REPUBLIKA.CO.ID, KAIRO -- Presiden Mesir Abdel Fattah al-Sisi di Kairo pada Rabu (29/1/2025), menegaskan, negaranya tidak akan terlibat dalam pemindahan paksa warga Palestina sesuai ide Presiden Amerika Serikat Donald John Trump. Sisi menegaskan, pemindahan paksa warga Gaza sebagai "tindakan ketidakadilan yang tidak bisa diterima."
Berbicara dalam konferensi pers bersama di Kairo dengan Presiden Kenya William Ruto, Sisi kembali menekankan sikap tegas Mesir terhadap perjuangan Palestina. "Prinsip historis posisi Mesir terhadap Palestina tidak bisa ditawar,” ujar Sisi sambil menegaskan komitmen negaranya terhadap solusi dua negara.
"Keamanan nasional Mesir tidak bisa dikompromikan. Kami bertekad untuk bekerja sama dengan Presiden (Donald) Trump guna mencapai penyelesaian damai berdasarkan solusi dua negara," kata Sisi menegaskan.
Sebelumnya, Trump menyerukan agar Gaza "dibersihkan" dan warga Palestina.

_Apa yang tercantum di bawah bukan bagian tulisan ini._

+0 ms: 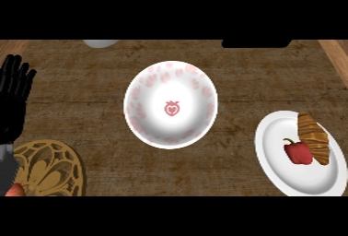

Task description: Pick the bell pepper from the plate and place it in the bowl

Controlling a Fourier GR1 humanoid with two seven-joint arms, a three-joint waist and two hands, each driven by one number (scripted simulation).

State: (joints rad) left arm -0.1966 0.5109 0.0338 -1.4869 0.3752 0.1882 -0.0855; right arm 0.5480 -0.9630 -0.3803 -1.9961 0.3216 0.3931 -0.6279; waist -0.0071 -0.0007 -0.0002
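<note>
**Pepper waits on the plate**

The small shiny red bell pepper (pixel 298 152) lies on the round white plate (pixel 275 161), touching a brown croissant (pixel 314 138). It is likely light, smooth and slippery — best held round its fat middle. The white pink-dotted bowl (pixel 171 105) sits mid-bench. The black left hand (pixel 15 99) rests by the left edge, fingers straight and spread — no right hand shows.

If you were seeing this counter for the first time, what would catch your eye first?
The white bowl with pink markings and a red emblem sits mid-counter and draws the eye first. At right, a white plate holds a red bell pepper beside a croissant. The black left hand rests open at the left edge, above a golden openwork trivet.
</note>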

Dia ingin warga Gaza dipindahkan ke Mesir dan Yordania, dengan menyebut wilayah tersebut sebagai "lokasi penghancuran" akibat perang genosida Israel.

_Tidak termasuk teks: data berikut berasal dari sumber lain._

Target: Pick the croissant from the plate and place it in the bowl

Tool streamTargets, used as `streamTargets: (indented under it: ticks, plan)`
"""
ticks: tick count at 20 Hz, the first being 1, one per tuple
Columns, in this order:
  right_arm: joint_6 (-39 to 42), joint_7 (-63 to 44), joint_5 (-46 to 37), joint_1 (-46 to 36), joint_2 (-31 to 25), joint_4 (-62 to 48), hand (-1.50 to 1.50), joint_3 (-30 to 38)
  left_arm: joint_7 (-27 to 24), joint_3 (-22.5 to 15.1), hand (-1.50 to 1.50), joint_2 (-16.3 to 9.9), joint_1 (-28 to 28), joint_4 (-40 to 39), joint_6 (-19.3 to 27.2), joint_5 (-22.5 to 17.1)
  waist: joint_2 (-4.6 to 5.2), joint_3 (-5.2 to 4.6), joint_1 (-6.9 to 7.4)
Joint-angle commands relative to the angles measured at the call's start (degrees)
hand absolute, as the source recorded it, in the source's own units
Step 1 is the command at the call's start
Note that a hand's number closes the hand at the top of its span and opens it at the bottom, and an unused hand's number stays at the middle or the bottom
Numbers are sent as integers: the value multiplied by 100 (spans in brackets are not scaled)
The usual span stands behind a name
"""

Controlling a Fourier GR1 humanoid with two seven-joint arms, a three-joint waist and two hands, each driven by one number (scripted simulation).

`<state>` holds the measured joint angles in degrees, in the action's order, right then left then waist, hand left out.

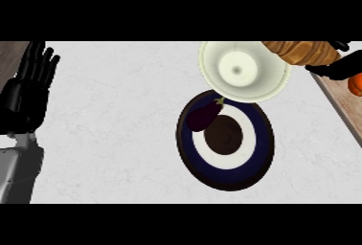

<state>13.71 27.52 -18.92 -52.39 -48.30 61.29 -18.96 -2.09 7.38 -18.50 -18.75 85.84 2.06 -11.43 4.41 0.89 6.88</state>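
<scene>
Nearest the camera, at the left edge, the left hand [28, 91] rests open over the tabletop [113, 143], fingers straight and pointing to the far side, holding nothing and well apart from everything else.

Right of centre lies the plate [225, 179], dark-rimmed with a white ring and a dark middle. An eggplant [203, 116] sits on its far-left part; no croissant is on it.

Just beyond the plate, overlapping its far rim in this view, stands the pale bowl [263, 86], with nothing visible inside.

At the far right the croissant [302, 51] is up off the plate, held by the right hand [341, 67], whose dark fingers curl round its right end. Its long axis runs left to right, tilting a little toward the near side on the right, and its left end overhangs the bowl's right rim.

By my judgement the carry is nearly done: the bowl's middle lies to the left and slightly near of the croissant, so the hand should shift that way before letting go. A release from here could land it on the rim.
</scene>
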Motion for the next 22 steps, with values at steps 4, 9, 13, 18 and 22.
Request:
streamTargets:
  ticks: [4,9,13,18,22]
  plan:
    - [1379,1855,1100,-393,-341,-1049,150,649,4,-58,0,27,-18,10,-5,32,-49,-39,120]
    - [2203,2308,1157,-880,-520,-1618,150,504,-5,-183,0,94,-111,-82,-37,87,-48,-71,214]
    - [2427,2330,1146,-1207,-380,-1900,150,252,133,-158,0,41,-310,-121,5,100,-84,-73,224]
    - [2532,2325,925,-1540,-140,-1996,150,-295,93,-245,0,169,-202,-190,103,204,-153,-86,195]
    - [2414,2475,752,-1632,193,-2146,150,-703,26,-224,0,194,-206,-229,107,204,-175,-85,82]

Namun, Kairo dan Amman dengan tegas menolak setiap upaya pemindahan warga Palestina dari tanah mereka. Usulan Trump muncul setelah kesepakatan gencatan senjata mulai berlaku di Gaza pada 19 Januari, dan untuk sementara menghentikan serbuan Israel yang telah menewaskan lebih dari 47.400 warga Palestina, sebagian besar perempuan dan anak-anak, serta melukai lebih dari 111 ribu orang sejak 7 Oktober 2023.
Terkait hubungan Mesir dan Kenya, Sisi mengatakan, kedua negara sepakat untuk mempererat kerja sama dan meningkatkan hubungan ke tingkat kemitraan strategis. "Langkah ini akan membuka peluang kerja sama lebih luas di berbagai bidang, terutama pertahanan, keamanan, pemberantasan terorisme, pengelolaan air, budaya, pendidikan, serta pembangunan kapasitas," ujarnya.

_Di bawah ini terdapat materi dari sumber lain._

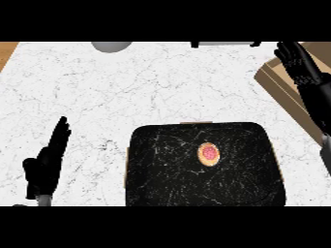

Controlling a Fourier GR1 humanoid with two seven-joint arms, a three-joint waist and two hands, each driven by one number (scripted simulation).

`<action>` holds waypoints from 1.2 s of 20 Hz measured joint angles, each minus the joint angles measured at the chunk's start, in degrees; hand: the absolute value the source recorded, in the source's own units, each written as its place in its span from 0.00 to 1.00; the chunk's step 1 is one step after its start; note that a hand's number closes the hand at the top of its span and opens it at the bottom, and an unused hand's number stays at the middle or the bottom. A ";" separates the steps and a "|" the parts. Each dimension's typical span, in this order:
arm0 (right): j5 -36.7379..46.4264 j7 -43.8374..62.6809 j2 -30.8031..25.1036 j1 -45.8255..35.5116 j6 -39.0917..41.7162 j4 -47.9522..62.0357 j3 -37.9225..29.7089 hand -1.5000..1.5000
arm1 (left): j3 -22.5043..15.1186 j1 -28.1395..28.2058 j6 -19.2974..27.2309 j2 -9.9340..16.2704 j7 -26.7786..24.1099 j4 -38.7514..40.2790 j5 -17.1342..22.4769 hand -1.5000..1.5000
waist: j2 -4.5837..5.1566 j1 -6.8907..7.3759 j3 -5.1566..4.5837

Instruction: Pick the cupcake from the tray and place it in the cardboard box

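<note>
So the cupcake [209, 153] is sitting on the black tray [161, 184], a bit right of the tray's middle, pink top with a tan rim, nothing touching it. The tray sits at the near edge of the white marble desk [111, 97]. The cardboard box [286, 87] is over at the far right, partly hidden behind the right arm. The right hand [300, 63] is up over the box area, well apart from the cupcake, fingers pretty straight and holding nothing. The left hand [48, 162] is resting at the near left, just left of the tray, fingers straight and pointing up, also empty. At the far edge there's a grey round thing [112, 46] and some dark object [225, 43], both cut off.
</note>
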 measured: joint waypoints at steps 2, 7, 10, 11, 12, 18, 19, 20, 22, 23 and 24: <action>-1.67 1.86 0.28 -0.11 2.20 -0.95 0.11 0.00 | 1.46 -0.87 -1.99 0.96 0.86 -0.48 1.10 0.50 | 0.12 0.56 -0.04; -5.95 3.45 -0.39 -1.94 10.79 1.56 2.23 0.00 | 4.25 -3.30 -6.04 2.90 4.57 -4.10 5.76 0.50 | 0.39 2.23 -0.04; -6.12 -3.43 2.59 0.71 8.19 3.50 -0.97 0.00 | 5.88 -2.63 -8.30 3.99 7.08 -6.70 8.98 0.50 | 0.37 2.07 0.00; -6.17 -6.21 3.40 1.79 8.80 3.41 -1.15 0.00 | 6.68 -2.77 -9.18 4.48 7.82 -7.11 9.99 0.50 | 0.38 1.93 0.01; -5.93 -9.06 3.97 2.67 9.53 3.12 -1.24 0.00 | 7.42 -3.01 -9.87 5.03 8.55 -7.30 10.69 0.50 | 0.38 1.80 0.01; -3.13 -16.66 -0.33 4.51 17.44 -0.47 -1.52 0.00 | 9.80 -2.71 -11.45 5.74 11.33 -8.84 12.60 0.50 | 0.26 1.35 -0.07; -1.09 -16.00 -1.54 4.08 17.78 -1.37 -0.57 0.00 | 9.97 -3.23 -11.32 5.90 12.08 -9.12 12.73 0.50 | 0.23 1.32 -0.08; 0.84 -15.20 -3.65 3.64 18.50 -2.06 -0.20 0.00 | 9.84 -3.03 -11.21 5.79 12.24 -9.47 12.65 0.50 | 0.18 1.33 -0.11; 5.52 -12.86 -7.28 3.00 18.95 -4.49 1.28 0.00 | 10.05 -2.19 -11.44 6.19 12.52 -10.27 12.78 0.50 | -0.03 1.36 -0.17; 7.75 -11.33 -9.05 2.35 19.35 -5.47 2.07 0.00 | 10.14 -2.20 -11.58 6.27 12.63 -10.31 12.83 0.50 | -0.04 1.34 -0.20; 10.00 -9.60 -10.37 1.53 19.57 -6.35 3.03 0.00 | 10.09 -2.04 -11.76 6.15 12.44 -10.24 12.78 0.50 | -0.02 1.43 -0.23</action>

Kedua pemimpin juga membahas konflik di Sudan, bertukar pandangan mengenai solusi potensial, dan menekankan pentingnya upaya berkelanjutan antara Mesir dan Kenya untuk menyelesaikan krisis tersebut. Sejak April 2023, pertempuran antara militer Sudan dan Pasukan Dukungan Cepat (RSF) telah menewaskan lebih dari 20 ribu orang dan membuat 14 juta lainnya mengungsi, menurut data PBB dan otoritas setempat.
Sementara itu terkait dengan kondisi di Sudan, suatu kajian sejumlah universitas di AS memperkirakan jumlah korban jiwa mencapai sekitar 130 ribu orang. Sementara itu, Ruto menggambarkan Mesir sebagai mitra strategis utama.
“Mesir adalah mitra yang dapat diandalkan, dan kami memiliki visi bersama untuk pembangunan berkelanjutan," kata Ruto.
Dia juga menekankan pentingnya pemanfaatan sumber daya regional untuk memperkuat keamanan serta memuji kepemimpinan Mesir. Sebelum konferensi pers, kedua pemimpin mengadakan pembicaraan yang dilanjutkan dengan diskusi lebih luas yang melibatkan delegasi masing-masing negara.